Unified Frequency-Assisted Transformer Framework for Detecting and Grounding Multi-Modal Manipulation

Detecting and grounding multi-modal media manipulation (DGM^4) has become increasingly crucial due to the widespread dissemination of face forgery and text misinformation. In this paper, we present the Unified Frequency-Assisted transFormer framework, named UFAFormer, to address the DGM^4 problem. Unlike previous state-of-the-art methods that solely focus on the image (RGB) domain to describe visual forgery features, we additionally introduce the frequency domain as a complementary viewpoint. By leveraging the discrete wavelet transform, we decompose images into several frequency sub-bands, capturing rich face forgery artifacts. Then, our proposed frequency encoder, incorporating intra-band and inter-band self-attentions, explicitly aggregates forgery features within and across diverse sub-bands. Moreover, to address the semantic conflicts between image and frequency domains, the forgery-aware mutual module is developed to further enable the effective interaction of disparate image and frequency features, resulting in aligned and comprehensive visual forgery representations. Finally, based on visual and textual forgery features, we propose a unified decoder that comprises two symmetric cross-modal interaction modules responsible for gathering modality-specific forgery information, along with a fusing interaction module for aggregation of both modalities. The proposed unified decoder formulates our UFAFormer as a unified framework, ultimately simplifying the overall architecture and facilitating the optimization process. Experimental results on the DGM^4 dataset, containing several perturbations, demonstrate the superior performance of our framework compared to previous methods, setting a new benchmark in the field.

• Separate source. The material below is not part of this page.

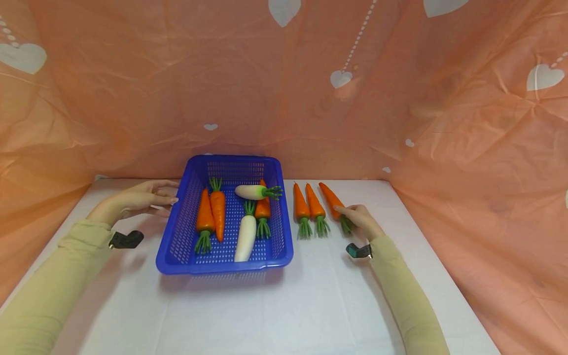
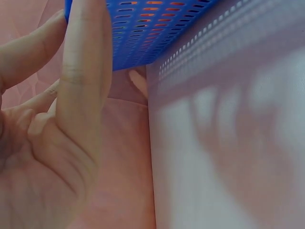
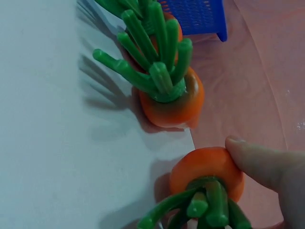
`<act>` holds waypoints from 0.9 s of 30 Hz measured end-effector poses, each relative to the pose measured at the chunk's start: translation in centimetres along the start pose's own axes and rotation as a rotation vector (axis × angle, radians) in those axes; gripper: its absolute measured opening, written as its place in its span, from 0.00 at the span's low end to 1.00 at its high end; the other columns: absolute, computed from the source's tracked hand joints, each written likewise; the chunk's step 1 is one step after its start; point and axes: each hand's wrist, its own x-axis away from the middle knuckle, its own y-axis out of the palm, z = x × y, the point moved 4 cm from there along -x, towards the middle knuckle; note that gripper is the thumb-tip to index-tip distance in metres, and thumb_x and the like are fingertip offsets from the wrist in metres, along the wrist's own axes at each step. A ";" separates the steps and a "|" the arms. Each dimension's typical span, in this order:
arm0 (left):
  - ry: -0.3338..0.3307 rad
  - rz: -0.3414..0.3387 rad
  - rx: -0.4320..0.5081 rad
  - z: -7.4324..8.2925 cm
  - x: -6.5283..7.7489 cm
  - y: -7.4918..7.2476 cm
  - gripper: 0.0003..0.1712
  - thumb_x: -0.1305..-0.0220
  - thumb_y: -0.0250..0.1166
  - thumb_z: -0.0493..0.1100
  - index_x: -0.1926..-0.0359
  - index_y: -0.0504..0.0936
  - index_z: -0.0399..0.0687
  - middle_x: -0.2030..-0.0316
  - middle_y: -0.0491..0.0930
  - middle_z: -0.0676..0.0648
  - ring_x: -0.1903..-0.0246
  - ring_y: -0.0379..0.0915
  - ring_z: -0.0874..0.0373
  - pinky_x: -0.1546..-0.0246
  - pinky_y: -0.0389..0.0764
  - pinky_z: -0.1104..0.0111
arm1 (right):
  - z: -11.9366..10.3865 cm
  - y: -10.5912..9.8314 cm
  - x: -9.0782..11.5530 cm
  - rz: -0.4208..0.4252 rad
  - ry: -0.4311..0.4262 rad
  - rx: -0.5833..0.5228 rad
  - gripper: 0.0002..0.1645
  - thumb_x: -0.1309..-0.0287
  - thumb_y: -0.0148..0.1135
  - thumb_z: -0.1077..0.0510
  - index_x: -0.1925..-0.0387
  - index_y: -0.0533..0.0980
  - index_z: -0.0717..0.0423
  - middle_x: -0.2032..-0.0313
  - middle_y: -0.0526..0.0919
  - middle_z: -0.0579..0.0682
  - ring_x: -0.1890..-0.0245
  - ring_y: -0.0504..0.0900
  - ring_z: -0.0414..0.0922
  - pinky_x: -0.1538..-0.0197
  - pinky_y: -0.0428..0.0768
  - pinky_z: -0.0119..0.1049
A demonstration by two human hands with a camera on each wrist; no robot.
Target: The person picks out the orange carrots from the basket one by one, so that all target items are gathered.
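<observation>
My right hand (image 1: 361,219) pinches a carrot (image 1: 329,195) near its thick, leafy end. The carrot lies slanted at the right of the table, its tip pointing away. In the right wrist view the thumb (image 3: 259,162) presses the side of its orange top (image 3: 207,160). Two more carrots, one (image 1: 301,204) beside the other (image 1: 315,203), lie just left of it. My left hand (image 1: 142,199) is at the left side of a blue basket (image 1: 222,268), fingers extended, fingertips right at the rim. Inside are three carrots (image 1: 205,217) and two white radishes (image 1: 246,239), one lying across a carrot.
A white cloth covers the table (image 1: 310,305). Behind and at both sides hangs an orange curtain (image 1: 248,98) with white hearts, meeting the table's back edge. The basket's right wall stands close to the nearest loose carrot.
</observation>
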 end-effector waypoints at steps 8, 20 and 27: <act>-0.005 0.002 -0.013 0.1 0.1 0.0 0.40 0.31 0.58 0.38 0.29 0.45 0.30 0.52 0.77 0.39 0.58 0.79 0.52 0.52 0.78 0.53 | -0.6 0.6 0.1 0.015 0.019 0.036 0.26 0.45 0.65 0.40 0.78 0.73 0.58 0.86 0.62 0.44 0.83 0.65 0.43 0.73 0.65 0.33; -0.007 0.001 -0.011 0.2 0.2 0.2 0.40 0.31 0.58 0.38 0.29 0.45 0.29 0.54 0.78 0.41 0.59 0.79 0.52 0.50 0.76 0.50 | -1.0 0.9 -0.3 -0.005 0.029 0.200 0.32 0.48 0.66 0.35 0.87 0.66 0.53 0.87 0.60 0.45 0.84 0.63 0.43 0.76 0.60 0.33; -0.004 0.004 -0.017 0.2 0.1 0.0 0.40 0.31 0.58 0.38 0.29 0.45 0.29 0.53 0.77 0.41 0.58 0.79 0.52 0.50 0.77 0.52 | -1.2 0.9 -0.7 -0.012 0.046 0.231 0.32 0.48 0.65 0.33 0.84 0.67 0.54 0.85 0.60 0.45 0.81 0.63 0.44 0.76 0.60 0.34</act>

翻译：多模态媒体篡改检测与定位（DGM⁴）因面部伪造与文本虚假信息的广泛传播而日益关键。本文提出统一频率辅助变换器框架（UFAFormer）以解决DGM⁴问题。与以往仅关注图像（RGB）域描述视觉伪造特征的最先进方法不同，我们额外引入频域作为互补视角。通过离散小波变换，将图像分解为多个频率子带，捕获丰富的面部伪造痕迹。随后，所提出的频率编码器结合频带内与频带间自注意力机制，显式聚合不同子带内及跨子带的伪造特征。此外，为缓解图像域与频域间的语义冲突，开发了伪造感知互模块，进一步实现图像与频率异构特征的有效交互，形成对齐且全面的视觉伪造表征。最终，基于视觉与文本伪造特征，提出统一解码器，包含两个对称的跨模态交互模块（负责收集模态特定伪造信息）与一个融合交互模块（用于双模态聚合）。该统一解码器将UFAFormer构建为统一框架，简化整体架构并优化学习过程。在包含多种扰动的DGM⁴数据集上的实验表明，本框架相比以往方法具有更优性能，创下该领域新基准。